Amado Papa Francisco:
Me cuesta escribir sin que se me empañen los ojos. Pero siento que necesito decirle adiós, o mejor dicho: hasta luego. Porque aunque ya no esté aquí, su voz sigue resonando en mí.
Gracias, de verdad. Gracias por haber sido un padre para tantos. Gracias por hablarme al corazón, por decir que Dios no se cansa de perdonarme, por enseñarme a confiar cuando ya no creía en mí misma.
Gracias por mostrarme que ser joven y creyente no es una contradicción, sino una aventura hermosa. Gracias por su sonrisa, por su mirada serena, por no tener miedo a tocar el dolor del mundo.

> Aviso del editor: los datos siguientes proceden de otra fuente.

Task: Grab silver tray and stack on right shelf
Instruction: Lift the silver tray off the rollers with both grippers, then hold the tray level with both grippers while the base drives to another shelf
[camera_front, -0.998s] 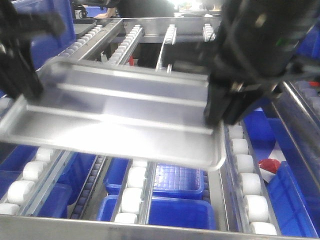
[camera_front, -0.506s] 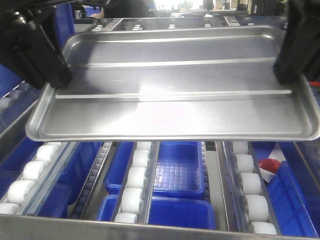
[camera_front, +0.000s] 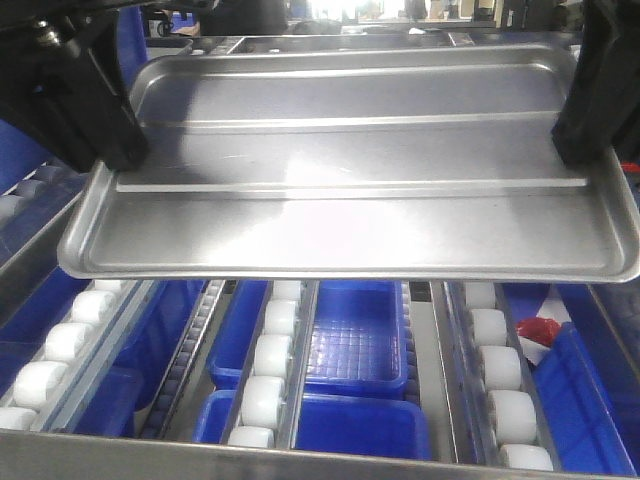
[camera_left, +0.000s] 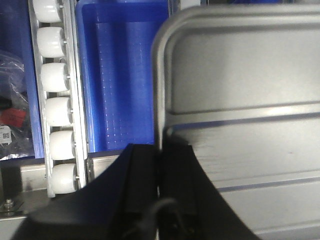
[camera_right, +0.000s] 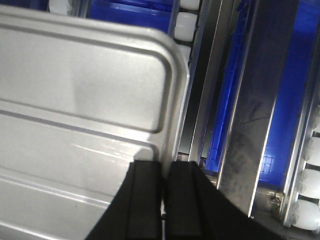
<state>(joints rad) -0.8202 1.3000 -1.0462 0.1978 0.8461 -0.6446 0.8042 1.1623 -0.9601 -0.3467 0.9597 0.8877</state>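
Risk, roller rack (camera_front: 265, 370): the tray hangs over open lanes and blue bins (camera_front: 355, 345); a slip would likely drop it between the rollers.
Risk, silver tray (camera_front: 350, 190): held only by its short-end rims; uneven arm travel could twist it loose.
Left end effector (camera_left: 160, 150): clamped on the left rim.
Right end effector (camera_right: 164, 167): clamped on the right rim; the tray spans between both, airborne.

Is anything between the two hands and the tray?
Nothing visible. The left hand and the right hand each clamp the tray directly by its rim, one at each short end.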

Gracias por hacerme sentir amada por Dios.
Cuando yo estaba perdida, usted me habló de misericordia. Cuando tenía miedo, me habló de ternura. Cuando no sabía qué hacer con mi vida, me recordó que Jesús es mi amigo y nunca me deja.
Gracias por su vida, por su cansancio ofrecido, por su cruz silenciosa. Ahora que el Señor lo ha llamado, usted está donde siempre predicó: en el corazón de Dios.
Yo le prometo algo: no dejaré que su legado muera. Voy a seguir amando, sirviendo, perdonando, caminando. Como usted nos enseñó.
Gracias por tanto, querido Papa Francisco. Ruegue por mí allá arriba.